This dataset contains long time series for production, consumption, and line flows, amounting to 20 years of data with a time resolution of one hour, for several thousands of loads and several hundreds of generators of various types representing the ultra-high-voltage transmission grid of continental Europe. The synthetic time series have been statistically validated agains real-world data.
The algorithm is described in a Nature Scientific Data paper. It relies on the PanTaGruEl model of the European transmission network -- the admittance of its lines as well as the location, type and capacity of its power generators -- and aggregated data gathered from the ENTSO-E transparency platform, such as power consumption aggregated at the national level.

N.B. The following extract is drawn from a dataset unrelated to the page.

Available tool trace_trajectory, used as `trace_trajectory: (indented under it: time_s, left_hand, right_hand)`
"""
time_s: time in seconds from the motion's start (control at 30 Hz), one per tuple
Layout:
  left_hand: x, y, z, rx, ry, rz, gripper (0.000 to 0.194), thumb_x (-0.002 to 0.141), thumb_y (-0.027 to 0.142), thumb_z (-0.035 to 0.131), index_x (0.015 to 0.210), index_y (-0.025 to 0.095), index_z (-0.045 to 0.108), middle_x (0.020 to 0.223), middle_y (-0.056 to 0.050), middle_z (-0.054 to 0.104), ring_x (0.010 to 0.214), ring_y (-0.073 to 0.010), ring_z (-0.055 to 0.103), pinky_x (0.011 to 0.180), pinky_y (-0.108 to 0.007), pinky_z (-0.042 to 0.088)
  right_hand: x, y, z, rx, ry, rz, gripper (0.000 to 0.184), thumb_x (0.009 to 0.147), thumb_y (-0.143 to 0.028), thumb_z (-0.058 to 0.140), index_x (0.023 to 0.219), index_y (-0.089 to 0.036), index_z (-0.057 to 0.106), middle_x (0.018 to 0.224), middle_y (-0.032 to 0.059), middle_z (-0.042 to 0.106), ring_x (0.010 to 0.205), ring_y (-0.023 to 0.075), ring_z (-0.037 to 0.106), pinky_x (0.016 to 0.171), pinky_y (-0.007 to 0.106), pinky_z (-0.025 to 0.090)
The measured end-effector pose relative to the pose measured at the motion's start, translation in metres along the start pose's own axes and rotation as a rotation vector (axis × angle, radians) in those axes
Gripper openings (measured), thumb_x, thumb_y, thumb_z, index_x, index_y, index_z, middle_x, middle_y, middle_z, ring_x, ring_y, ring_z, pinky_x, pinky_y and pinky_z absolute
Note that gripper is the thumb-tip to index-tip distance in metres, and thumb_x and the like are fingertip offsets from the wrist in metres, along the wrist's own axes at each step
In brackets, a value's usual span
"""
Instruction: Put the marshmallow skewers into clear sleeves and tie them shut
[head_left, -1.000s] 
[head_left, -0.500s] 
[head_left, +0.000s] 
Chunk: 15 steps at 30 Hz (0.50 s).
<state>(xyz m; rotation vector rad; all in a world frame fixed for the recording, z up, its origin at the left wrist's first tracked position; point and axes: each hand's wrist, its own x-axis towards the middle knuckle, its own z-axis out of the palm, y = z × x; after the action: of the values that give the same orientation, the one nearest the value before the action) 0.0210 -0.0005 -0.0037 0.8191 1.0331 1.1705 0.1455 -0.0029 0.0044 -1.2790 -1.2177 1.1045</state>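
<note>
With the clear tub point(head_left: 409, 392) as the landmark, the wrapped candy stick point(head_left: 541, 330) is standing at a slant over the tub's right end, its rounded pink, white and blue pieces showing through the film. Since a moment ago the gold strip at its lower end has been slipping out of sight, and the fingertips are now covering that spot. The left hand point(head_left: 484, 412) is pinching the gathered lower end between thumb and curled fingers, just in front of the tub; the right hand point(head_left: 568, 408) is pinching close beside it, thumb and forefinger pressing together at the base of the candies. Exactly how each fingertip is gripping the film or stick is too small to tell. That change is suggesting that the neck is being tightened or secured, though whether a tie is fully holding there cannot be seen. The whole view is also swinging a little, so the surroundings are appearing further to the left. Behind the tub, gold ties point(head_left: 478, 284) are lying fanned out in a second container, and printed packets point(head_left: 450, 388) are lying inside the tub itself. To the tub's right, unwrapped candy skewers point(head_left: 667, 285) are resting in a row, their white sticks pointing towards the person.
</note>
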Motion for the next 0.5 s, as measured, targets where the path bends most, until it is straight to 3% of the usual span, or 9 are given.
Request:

The network information is encoded in the file europe_network.json. It is given in PowerModels format, which it itself derived from MatPower and compatible with PandaPower. The network features 7822 power lines and 553 transformers connecting 4097 buses, to which are attached 815 generators of various types.
The time series forming the core of this dataset are given in CSV format. Each CSV file is a table with 8736 rows, one for each hourly time step of a 364-day year. All years are truncated to exactly 52 weeks of 7 days, and start on a Monday (the load profiles are typically different during weekdays and weekends). The number of columns depends on the type of table: there are 4097 columns in load files, 815 for generators, and 8375 for lines (including transformers). Each column is described by a header corresponding to the element identifier in the network file. All values are given in per-unit, both in the model file and in the tables, i.e. they are multiples of a base unit taken to be 100 MW.

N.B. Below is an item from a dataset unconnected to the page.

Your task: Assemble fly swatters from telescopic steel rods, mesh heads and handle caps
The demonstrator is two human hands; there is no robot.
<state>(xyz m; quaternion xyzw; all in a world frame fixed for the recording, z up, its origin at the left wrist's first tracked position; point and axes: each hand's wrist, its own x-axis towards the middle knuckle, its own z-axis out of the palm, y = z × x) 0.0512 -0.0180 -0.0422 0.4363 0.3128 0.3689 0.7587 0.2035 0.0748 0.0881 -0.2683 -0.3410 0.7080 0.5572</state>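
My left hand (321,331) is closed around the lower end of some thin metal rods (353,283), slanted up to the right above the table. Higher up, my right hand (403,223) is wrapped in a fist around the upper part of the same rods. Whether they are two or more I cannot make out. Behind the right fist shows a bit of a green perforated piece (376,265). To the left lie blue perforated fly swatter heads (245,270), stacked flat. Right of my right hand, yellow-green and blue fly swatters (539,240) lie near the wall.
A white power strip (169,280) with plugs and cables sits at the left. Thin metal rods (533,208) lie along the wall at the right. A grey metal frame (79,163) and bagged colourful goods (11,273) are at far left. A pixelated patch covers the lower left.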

There are 20 tables of each type, labeled with a reference year (2016 to 2020) and an index (1 to 4), zipped into archive files arranged by year. This amount to a total of 20 years of synthetic data. When using loads, generators, and lines profiles together, it is important to use the same label: for instance, the files loads_2020_1.csv, gens_2020_1.csv, and lines_2020_1.csv represent a same year of the dataset, whereas gens_2020_2.csv is unrelated (it actually shares some features, such as nuclear profiles, but it is based on a dispatch with distinct loads).
The time series can be used without a reference to the network file, simply using all or a selection of columns of the CSV files, depending on the needs. We show below how to select series from a particular country, or how to aggregate hourly time steps into days or weeks. These examples use Python and the data analyis library pandas, but other frameworks can be used as well (Matlab, Julia). Since all the yearly time series are periodic, it is always possible to define a coherent time window modulo the length of the series.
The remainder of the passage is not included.